Kim Jin-soo

Personal information
- Full name: Kim Jin-soo
- Nationality: South Korea
- Born: 15 May 1974 (age 52) Seoul, South Korea
- Height: 1.76 m (5 ft 9+1⁄2 in)
- Weight: 76 kg (168 lb)

Sport
- Style: Greco-Roman
- Club: Korean Housing Company Sports Club
- Coach: Kim Chang-duk

Medal record
Men's Greco-Roman wrestling
Representing South Korea
World Championships
| Bronze medal – third place | 2001 Patras | 76 kg |
| Bronze medal – third place | 2003 Créteil | 74 kg |
Asian Games
| Gold medal – first place | 2002 Busan | 74 kg |
Asian Championships
| Gold medal – first place | 1996 Xiaoshan | 74 kg |
| Gold medal – first place | 1999 Tashkent | 74 kg |

= Kim Jin-soo (wrestler) =

South Korean wrestler (born 1974)

Kim Jin-soo (born May 15, 1974) is a South Korean former amateur Greco-Roman wrestler, who competed in the men's middleweight category. Kim wrestled for the South Korean squad in two editions of the Summer Olympics (1996 and 2000) and came closest to the medal haul in 2000 (finishing fifth overall in the men's 76-kg division). Outside the Olympic career, Kim collected a total of five medals in a major international tournament, including a gold at the 2002 Asian Games in Busan. Worked as a full-time employee for Korean Housing Company, Kim trained throughout his wrestling career for the company's sports club, under his personal coach Kim Chang-duk.

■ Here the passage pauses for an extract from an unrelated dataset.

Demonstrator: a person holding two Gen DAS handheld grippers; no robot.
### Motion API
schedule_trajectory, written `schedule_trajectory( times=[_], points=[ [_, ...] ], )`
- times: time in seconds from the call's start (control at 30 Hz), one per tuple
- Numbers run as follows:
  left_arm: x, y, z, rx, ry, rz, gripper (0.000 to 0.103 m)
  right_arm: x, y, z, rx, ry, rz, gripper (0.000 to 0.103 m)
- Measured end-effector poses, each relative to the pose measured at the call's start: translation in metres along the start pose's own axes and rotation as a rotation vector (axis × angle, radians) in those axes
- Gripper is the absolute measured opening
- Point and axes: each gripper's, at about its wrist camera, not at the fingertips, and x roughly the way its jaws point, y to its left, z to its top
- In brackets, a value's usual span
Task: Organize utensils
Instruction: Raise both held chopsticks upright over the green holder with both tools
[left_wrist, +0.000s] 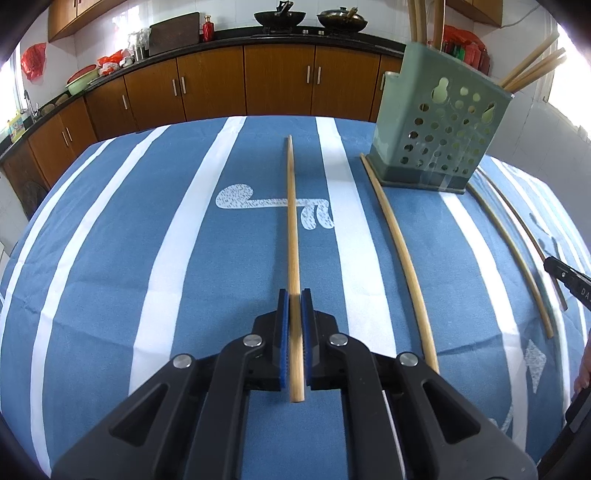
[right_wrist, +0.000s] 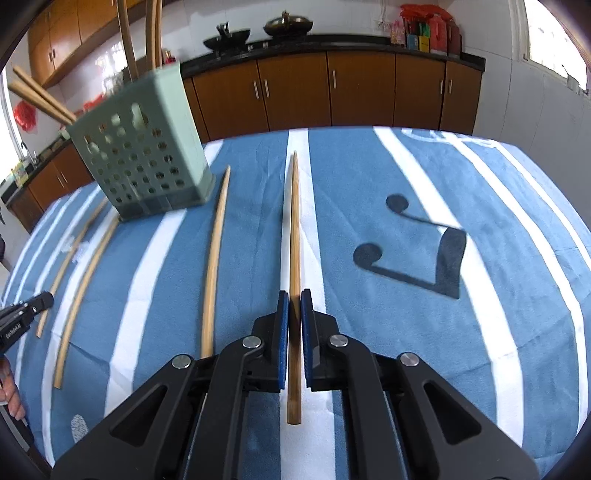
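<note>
- Left hand-held gripper (left_wrist: 294, 332) pinches a round bamboo chopstick (left_wrist: 292, 221) near its thick butt, tip toward 12 o'clock, apparently to lift it.
- Right hand-held gripper (right_wrist: 294, 332) pinches another tapered chopstick (right_wrist: 294, 236) likewise.
- Perforated green plastic holder (left_wrist: 439, 136) stands at 1 o'clock, sticks upright inside.
- Loose chopsticks (left_wrist: 402, 258) lie on the striped cloth bench (left_wrist: 147, 258).

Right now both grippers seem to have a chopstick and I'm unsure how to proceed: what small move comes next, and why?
Probably lift the right gripper and carry its chopstick up toward the green holder. Both pairs of jaws stand closed on a stick, the left gripper holding its own chopstick, and the holder stands upright with several sticks already inside.
</note>
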Motion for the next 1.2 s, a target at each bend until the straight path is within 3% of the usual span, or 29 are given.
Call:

Kim made his Olympic debut in Atlanta 1996, competing in the men's welterweight category (74 kg). There, he opened his match by easily throwing Sweden's Torbjörn Kornbakk off the mat with a superb 11–0 verdict, but could not overthrow the defending champion Mnatsakan Iskandaryan of Russia in the next round, dropping him out of the winners' circle by a formidable 0–4 decision. Entering the repechage stage, Kim avenged his defeat from Iskandaryan to tame the U.S. wrestler Gordy Morgan with a close 3–2 verdict, before he lost his subsequent bout to Bulgarian opponent Stoyan Stoyanov (5–0) that left him injured and frail at the very end.

At the 2000 Summer Olympics in Sydney, Kim qualified for his second South Korean team in the men's middleweight division (76 kg). Seven months earlier, he beat Uzbekistan's Evgeny Erofalyov for the top spot at the final match of the second Olympic Qualification Tournament in Tashkent. Kim dominated the three-man prelim pool by subduing Azerbaijan's Khvicha Bichinashvili (3–2) and Turkey's Nazmi Avluca (3–1) to secure a spot for the next round. He fell to his Finnish opponent and eventual bronze medalist Marko Yli-Hannuksela with a score 0–3 in the quarterfinals, but bounced back to forge a powerful 9–0 victory over Sweden's Ara Abrahamian for fifth place in a consolation match, a vast improvement from his previous Olympic feat.

When his nation hosted the 2002 Asian Games in Busan, Kim capped off his sporting career with a golden triumph over Kazakhstan's Danil Khalimov by the delight of a massive home crowd in the men's 74 kg division, having been the last to score in a 3–3 draw.